J. Joseph Curran, Jr. Attorney General
Kimberly Smith Ward Assistant Attorney General

_________________________ Jack Schwartz Chief Counsel Opinions Advice

[1] This opinion does not address the circumstances in which a sheriff may act within Maryland but beyond his or her county. Numerous State statutes deal with the sheriff’s extraterritorial authority within the State. Those statutes are not the subject of this opinion.
[2] We do not here discuss extraterritorial law enforcement authority based on police mutual aid agreements under Article 27, § 602B, the doctrine of “fresh pursuit,” or § 9-303 of the Courts
Judicial Proceedings Article, which deals with retrieving a witness from another state summoned to testify in this State. These situations would rarely if ever involve prisoner transports of the kind discussed in your letter.
[3] A prisoner injured by a sheriff or deputy might also bring a tort action or civil rights action. These potential causes of action are analyzed in Parts IV and V below, under the premise that a third party is injured. The principles would be the same if the plaintiff were the prisoner instead.
[4] However, if the injury inflicted upon the prisoner is malicious, the individual transporting the prisoner and not the county may be financially responsible. See Sawyer v. Humphries, 322 Md. at 257 (conduct of the employee that is unprovoked, highly unusual, and quite outrageous has been held to fall outside the scope of employment).
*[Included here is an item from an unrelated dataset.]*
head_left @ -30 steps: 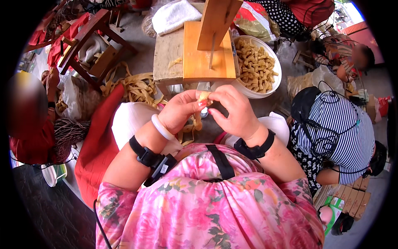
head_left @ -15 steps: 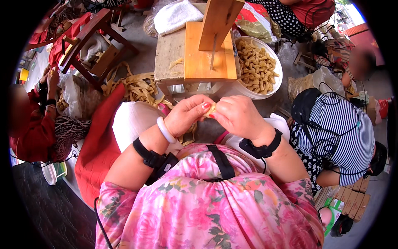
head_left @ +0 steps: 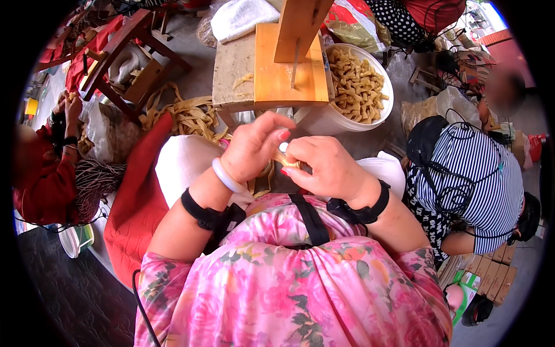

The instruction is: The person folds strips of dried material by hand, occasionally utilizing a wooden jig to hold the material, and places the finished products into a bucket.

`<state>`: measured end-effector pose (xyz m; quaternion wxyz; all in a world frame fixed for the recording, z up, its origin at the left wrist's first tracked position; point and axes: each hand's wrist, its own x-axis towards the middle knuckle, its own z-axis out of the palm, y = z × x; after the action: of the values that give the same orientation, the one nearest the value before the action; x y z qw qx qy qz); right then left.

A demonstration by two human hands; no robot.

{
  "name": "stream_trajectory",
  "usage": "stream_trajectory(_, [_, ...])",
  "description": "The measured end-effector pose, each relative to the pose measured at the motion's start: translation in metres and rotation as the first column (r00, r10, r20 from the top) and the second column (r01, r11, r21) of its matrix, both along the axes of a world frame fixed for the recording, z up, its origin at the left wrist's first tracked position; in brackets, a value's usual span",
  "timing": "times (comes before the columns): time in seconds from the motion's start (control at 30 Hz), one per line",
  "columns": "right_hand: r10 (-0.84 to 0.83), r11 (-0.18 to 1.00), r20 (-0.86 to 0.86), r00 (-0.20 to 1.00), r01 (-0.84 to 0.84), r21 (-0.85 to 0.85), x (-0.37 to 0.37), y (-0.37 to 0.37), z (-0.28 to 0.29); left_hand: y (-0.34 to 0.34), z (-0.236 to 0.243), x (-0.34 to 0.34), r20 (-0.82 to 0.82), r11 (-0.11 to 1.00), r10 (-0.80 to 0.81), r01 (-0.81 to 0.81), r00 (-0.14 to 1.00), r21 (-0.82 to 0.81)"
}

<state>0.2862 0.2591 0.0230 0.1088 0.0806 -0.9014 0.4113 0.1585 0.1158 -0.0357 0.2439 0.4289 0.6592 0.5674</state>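
Over my lap, a narrow tan strip (head_left: 281, 157) is bent between my two hands. My right hand (head_left: 332, 165) pinches it between thumb and curled fingers. My left hand (head_left: 248, 147) has its index finger raised and its thumb apart from it. The strip runs in under that hand, where the lower fingers seem to grip it, partly hidden. Ahead to the right stands a white tub (head_left: 388, 104) with many knotted tan pieces (head_left: 355, 87). More loose tan strips (head_left: 182, 110) lie on the floor to the left.
In front is a worn wooden bench (head_left: 231, 75) with an orange wooden block stand (head_left: 266, 75), a thin upright metal piece and a white towel (head_left: 243, 20). A dark red stool (head_left: 124, 52) stands left. Red cloth (head_left: 136, 214) hangs beside my leg. Other people sit at both sides.
My left index finger has lifted and my left thumb has come away from my right hand. The hands have moved slightly apart, showing more of the strip.
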Motion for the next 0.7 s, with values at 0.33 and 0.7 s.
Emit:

[5] In the event that a prisoner who is in the lawful custody of the sheriff or deputy escapes from custody while being transported, the sheriff or deputy may follow the prisoner in hot pursuit to recapture. See Stevenson v. State, 287 Md. at 509
(officer may pursue suspected felon to make a legally binding arrest in a territorial jurisdiction other than the one in which he has been appointed to act). See also 31A Am.Jur.2d Extradition
§ 147 (1989). If the prisoner is not in the lawful custody of the sheriff or deputy and escapes while being transported, the sheriff or deputy may only act beyond his or her bailiwick to the extent that the law of the place of arrest authorizes such individuals to do so. See, e.g., Commonwealth v. Corley, 491 A.2d 829, 833 (Pa. 1985) (a private citizen may make an arrest where a felony has been committed and the citizen suspects that the person whom he or she arrested has committed the felony); Hall v. Commonwealth, 389 S.E.2d 921, 924 (Va.App. 1990) (a private citizen may make an arrest where a felony has actually been committed and he or she has reasonable grounds for believing that the person arrested was the person who committed the felony). See also Stevenson, 287 Md. at 513 (private citizen has the right to arrest without a warrant only when there is a felony being committed in his or her presence or when a felony has in fact been committed, whether or not in his or her presence, and the arrester has probable cause to believe that the person he or she arrests committed the felony).
[6] The Court of Appeals has characterized the office of sheriff as “ministerial in nature; a sheriff’s function and province is to execute duties prescribed by law.” Crosse v. Board of Elections, 243 Md. 555, 561, 221 A.2d 431 (1966). Nevertheless, this broad characterization does not foreclose a sheriff from performing discretionary acts in the course of these duties.